Warto pamiętać, że oprócz kary finansowej, funkcjonariusz może zatrzymać dowód rejestracyjny pojazdu, uznając go za niezdatny do jazdy ze względu na stan techniczny, co dodatkowo generuje koszty lawety i konieczność przeprowadzenia badania technicznego. W skrajnych przypadkach kara może wynieść nawet 30 tys. złotych.
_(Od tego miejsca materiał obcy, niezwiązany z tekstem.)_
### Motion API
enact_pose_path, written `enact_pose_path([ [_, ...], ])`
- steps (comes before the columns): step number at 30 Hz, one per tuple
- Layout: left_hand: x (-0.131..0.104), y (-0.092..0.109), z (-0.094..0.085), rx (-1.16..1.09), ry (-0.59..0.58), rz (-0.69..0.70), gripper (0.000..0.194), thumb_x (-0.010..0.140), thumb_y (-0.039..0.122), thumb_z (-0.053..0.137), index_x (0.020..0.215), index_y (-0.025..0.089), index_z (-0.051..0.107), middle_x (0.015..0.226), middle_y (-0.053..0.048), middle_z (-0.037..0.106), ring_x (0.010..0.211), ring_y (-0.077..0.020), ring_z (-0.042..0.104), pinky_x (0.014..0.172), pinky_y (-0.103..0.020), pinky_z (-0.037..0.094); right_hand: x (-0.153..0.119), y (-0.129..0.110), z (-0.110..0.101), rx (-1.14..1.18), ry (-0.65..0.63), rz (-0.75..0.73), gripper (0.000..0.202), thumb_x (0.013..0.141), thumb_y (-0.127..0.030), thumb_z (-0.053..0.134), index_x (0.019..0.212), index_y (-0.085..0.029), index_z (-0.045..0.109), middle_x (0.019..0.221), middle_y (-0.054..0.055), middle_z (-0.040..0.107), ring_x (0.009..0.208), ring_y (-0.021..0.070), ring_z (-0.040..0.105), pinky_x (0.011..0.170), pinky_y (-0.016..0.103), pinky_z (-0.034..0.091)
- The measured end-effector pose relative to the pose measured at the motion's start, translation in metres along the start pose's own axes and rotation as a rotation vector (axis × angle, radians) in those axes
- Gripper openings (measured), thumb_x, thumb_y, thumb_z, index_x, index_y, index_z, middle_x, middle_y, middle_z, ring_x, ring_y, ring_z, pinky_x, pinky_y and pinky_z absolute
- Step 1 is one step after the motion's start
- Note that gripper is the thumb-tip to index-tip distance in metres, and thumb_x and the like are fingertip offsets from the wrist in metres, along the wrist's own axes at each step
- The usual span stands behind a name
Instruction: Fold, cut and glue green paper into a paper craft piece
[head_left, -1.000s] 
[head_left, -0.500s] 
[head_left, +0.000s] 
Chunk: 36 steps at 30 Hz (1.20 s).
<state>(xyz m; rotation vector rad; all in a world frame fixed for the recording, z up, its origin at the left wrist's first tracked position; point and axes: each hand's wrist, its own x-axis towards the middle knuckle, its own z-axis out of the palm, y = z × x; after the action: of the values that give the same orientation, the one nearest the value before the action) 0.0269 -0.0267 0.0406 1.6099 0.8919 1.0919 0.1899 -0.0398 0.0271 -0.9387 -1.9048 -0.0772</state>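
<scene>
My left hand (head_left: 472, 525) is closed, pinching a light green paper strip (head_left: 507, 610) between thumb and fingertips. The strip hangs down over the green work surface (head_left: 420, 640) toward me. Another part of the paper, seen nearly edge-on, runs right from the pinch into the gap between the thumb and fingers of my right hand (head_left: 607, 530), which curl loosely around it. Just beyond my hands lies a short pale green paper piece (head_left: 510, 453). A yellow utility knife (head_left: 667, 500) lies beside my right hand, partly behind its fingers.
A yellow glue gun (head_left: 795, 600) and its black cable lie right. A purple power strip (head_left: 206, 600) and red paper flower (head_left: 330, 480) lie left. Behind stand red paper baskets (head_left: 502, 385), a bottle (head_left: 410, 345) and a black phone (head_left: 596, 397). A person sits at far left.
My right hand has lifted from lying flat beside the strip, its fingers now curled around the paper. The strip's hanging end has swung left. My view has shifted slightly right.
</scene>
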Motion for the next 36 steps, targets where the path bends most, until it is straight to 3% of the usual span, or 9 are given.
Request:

Całkowity zakaz odśnieżania „na chodzie” i inne zimowe pułapki
Poza oczywistym obowiązkiem dokładnego odśnieżenia całego pojazdu warto zwrócić uwagę na detale, które mogą zaskoczyć kierowców i skutkować mandatem. O ile wspomniany zakaz pozostawienia włączonego silnika na postoju przez dłużej niż minutę w terenie zabudowanym jest dość znany, to nie każdy pamięta, że zakazane jest również używanie pojazdu w sposób powodujący nadmierną emisję spalin do środowiska lub nadmierny hałas.
Choć rzadko egzekwowane, te przepisy dają policji dodatkowe narzędzie do karania kierowców, którzy odpalają samochód na długo przed ruszeniem. Zatem odśnieżanie na "chodzie" jest w świetle prawa wykroczeniem, za które grozi 100 zł mandatu. W kontekście kar warto również wspomnieć, że w przypadku odmowy przyjęcia mandatu (co zawsze jest opcją), sprawa trafi do sądu. Wówczas grzywna może wynieść nawet 30 tys. zł, choć w praktyce tak wysokie kwoty są nakładane w ekstremalnie rzadkich przypadkach. Kluczową kwestią w zimie jest zasada "widzieć i być widzianym".
Wystarczy kilka minut poświęconych na dokładne usunięcie śniegu i lodu z każdej szyby, lusterek, dachu, maski oraz reflektorów, by uniknąć nie tylko dotkliwych konsekwencji finansowych, ale przede wszystkim realnego zagrożenia na drodze. Zimą, kiedy warunki drogowe są zmienne, pełna widoczność jest absolutnie kluczowym czynnikiem bezpieczeństwa.